Task requirements
Your answer must be the full listing below, repeated exactly, with no pictures in it.

Source material
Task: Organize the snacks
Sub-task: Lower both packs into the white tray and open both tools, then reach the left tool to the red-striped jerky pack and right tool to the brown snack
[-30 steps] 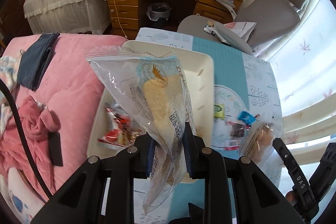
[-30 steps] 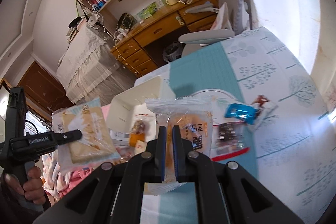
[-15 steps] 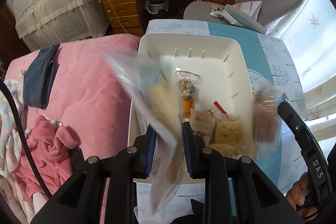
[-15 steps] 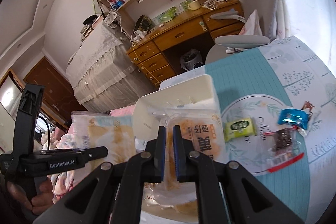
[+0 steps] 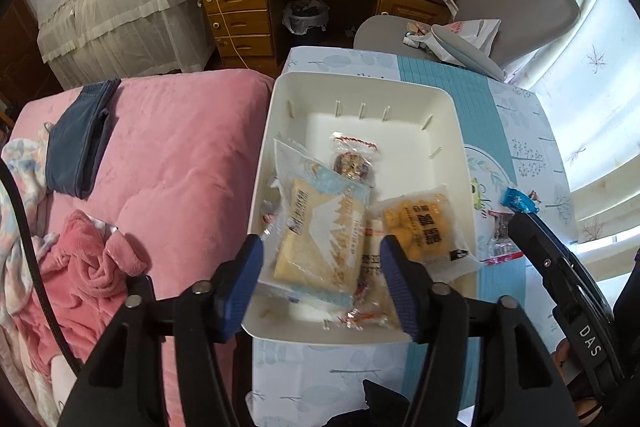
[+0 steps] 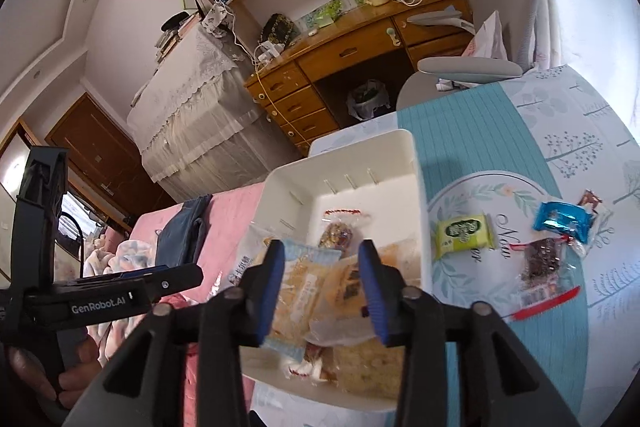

Solution for this exercise
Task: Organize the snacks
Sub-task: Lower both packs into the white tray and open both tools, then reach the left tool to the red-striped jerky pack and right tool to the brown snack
[-30 steps] 
[-30 steps] 
[-15 steps] 
[-15 steps] 
[+0 steps] 
[+0 steps] 

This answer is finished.